▸ **WHAT YOU ARE ASKED TO DO**
Your task is to reproduce, exactly and only, the lines running from the line containing "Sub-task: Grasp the" to the end of the data below, both included.

▸ **INFORMATION SHOWN**
== Segment start ==

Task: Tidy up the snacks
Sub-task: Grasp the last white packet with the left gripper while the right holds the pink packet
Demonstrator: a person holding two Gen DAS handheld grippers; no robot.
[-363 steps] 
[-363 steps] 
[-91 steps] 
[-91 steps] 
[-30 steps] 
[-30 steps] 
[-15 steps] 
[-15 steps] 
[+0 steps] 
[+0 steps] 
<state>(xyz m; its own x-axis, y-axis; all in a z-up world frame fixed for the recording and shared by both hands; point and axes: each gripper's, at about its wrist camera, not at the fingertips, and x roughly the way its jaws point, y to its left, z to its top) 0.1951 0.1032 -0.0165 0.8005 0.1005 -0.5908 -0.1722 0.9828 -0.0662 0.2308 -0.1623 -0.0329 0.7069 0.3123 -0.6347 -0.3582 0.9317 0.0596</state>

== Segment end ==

▸ **OUTPUT**
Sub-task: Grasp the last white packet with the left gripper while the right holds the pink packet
Demonstrator: a person holding two Gen DAS handheld grippers; no robot.
[-363 steps] 
[-363 steps] 
[-91 steps] 
[-91 steps] 
[-30 steps] 
[-30 steps] 
[-15 steps] 
[-15 steps] 
[+0 steps] 
[+0 steps] 
<state>(xyz m; its own x-axis, y-axis; all in a z-up world frame fixed for the recording and shared by both hands; point and axes: each gripper's, at about its wrist camera, not at the fingertips, and x roughly the way its jaws point, y to its left, z to its top) 0.1951 0.1032 -0.0165 0.8005 0.1005 -0.5908 -0.1722 0.9828 -0.0662 0.2308 -0.1623 -0.0329 0.7069 0.3123 -0.6347 -0.3582 0.9317 0.0596</state>

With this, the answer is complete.